=== Begin Enclosure ===
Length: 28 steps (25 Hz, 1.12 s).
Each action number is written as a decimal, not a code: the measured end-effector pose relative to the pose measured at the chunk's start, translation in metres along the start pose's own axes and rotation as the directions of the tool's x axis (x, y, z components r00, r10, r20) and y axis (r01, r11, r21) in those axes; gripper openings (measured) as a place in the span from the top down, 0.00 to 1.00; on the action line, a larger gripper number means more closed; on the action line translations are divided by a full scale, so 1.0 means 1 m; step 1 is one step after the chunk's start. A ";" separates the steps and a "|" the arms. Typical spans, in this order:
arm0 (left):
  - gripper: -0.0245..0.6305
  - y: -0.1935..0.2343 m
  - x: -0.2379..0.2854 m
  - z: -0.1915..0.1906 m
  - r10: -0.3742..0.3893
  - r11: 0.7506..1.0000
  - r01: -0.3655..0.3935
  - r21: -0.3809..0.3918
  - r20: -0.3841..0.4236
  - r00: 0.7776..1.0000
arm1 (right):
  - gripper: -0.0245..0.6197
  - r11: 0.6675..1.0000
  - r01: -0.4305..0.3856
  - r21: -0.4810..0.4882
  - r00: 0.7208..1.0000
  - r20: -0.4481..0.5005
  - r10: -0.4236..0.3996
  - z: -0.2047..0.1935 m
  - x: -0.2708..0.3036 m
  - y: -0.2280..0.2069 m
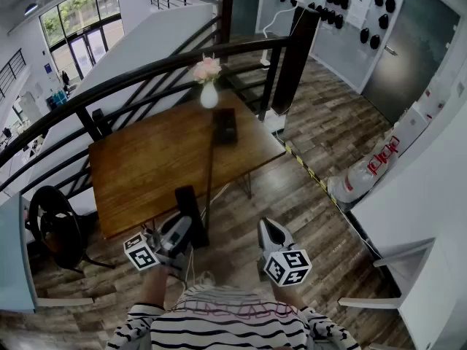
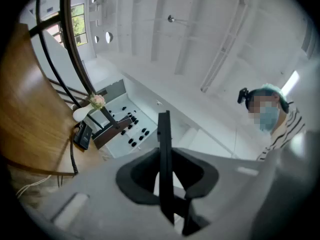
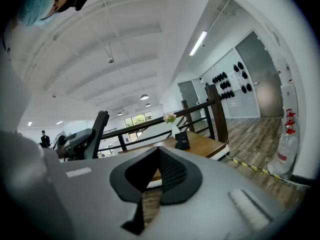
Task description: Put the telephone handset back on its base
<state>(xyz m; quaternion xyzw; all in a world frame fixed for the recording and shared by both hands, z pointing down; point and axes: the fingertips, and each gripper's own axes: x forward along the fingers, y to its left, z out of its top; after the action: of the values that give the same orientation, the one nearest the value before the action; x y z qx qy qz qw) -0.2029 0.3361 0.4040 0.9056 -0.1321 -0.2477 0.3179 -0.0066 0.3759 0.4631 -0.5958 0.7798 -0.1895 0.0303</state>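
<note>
The black telephone base (image 1: 225, 125) sits at the far edge of the brown wooden table (image 1: 146, 166). From it a dark cord (image 1: 211, 173) runs down to the black handset (image 1: 188, 204). My left gripper (image 1: 181, 228) is shut on the handset, holding it off the table's near edge. In the left gripper view the handset (image 2: 163, 134) stands edge-on between the jaws of the left gripper (image 2: 165, 156); the base (image 2: 82, 135) lies far off to the left. My right gripper (image 1: 267, 228) hangs over the floor, shut and empty. Its own view shows the right gripper (image 3: 159, 153) with the base (image 3: 182, 140) beyond.
A white vase of pink flowers (image 1: 209, 87) stands behind the base. A black railing (image 1: 146, 71) curves round the table's far side. An office chair (image 1: 55, 224) is at the left. At the right are a large water bottle (image 1: 361, 177) and striped floor tape (image 1: 310, 170).
</note>
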 end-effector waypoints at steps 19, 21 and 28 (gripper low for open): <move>0.85 0.035 0.032 -0.019 0.038 0.999 -0.038 -0.001 -0.015 0.999 | 0.96 0.999 0.002 0.042 1.000 -0.014 -0.001 -0.003 0.011 -0.047; 0.85 0.054 0.041 -0.011 0.033 0.999 -0.033 -0.013 -0.022 0.999 | 0.96 0.999 0.013 0.047 1.000 -0.023 -0.012 -0.001 0.029 -0.051; 0.85 0.116 0.073 0.038 -0.001 0.998 -0.001 -0.059 -0.034 0.999 | 0.96 0.996 0.058 0.061 0.998 -0.035 -0.056 0.014 0.105 -0.059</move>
<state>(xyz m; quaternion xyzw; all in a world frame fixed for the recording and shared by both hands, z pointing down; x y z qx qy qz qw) -0.1710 0.1991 0.4265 0.9000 -0.1191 -0.2362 0.3465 0.0215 0.2609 0.4887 -0.6134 0.7566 -0.2244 0.0304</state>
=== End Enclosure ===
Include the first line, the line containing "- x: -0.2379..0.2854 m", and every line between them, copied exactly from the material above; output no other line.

Length: 28 steps (25 Hz, 1.12 s).
Each action number is written as a decimal, not a code: the measured end-effector pose relative to the pose measured at the chunk's start, translation in metres along the start pose's own axes and rotation as the directions of the tool's x axis (x, y, z components r00, r10, r20) and y axis (r01, r11, r21) in those axes; gripper openings (measured) as a place in the span from the top down, 0.00 to 1.00; on the action line, a larger gripper number means more closed; on the action line translations are divided by a full scale, so 1.0 means 1 m; step 1 is one step after the chunk's start. A ";" separates the steps and a "|" the arms. Typical spans, in this order:
arm0 (left):
  - gripper: -0.0245..0.6305
  - y: -0.1935..0.2343 m
  - x: -0.2379..0.2854 m

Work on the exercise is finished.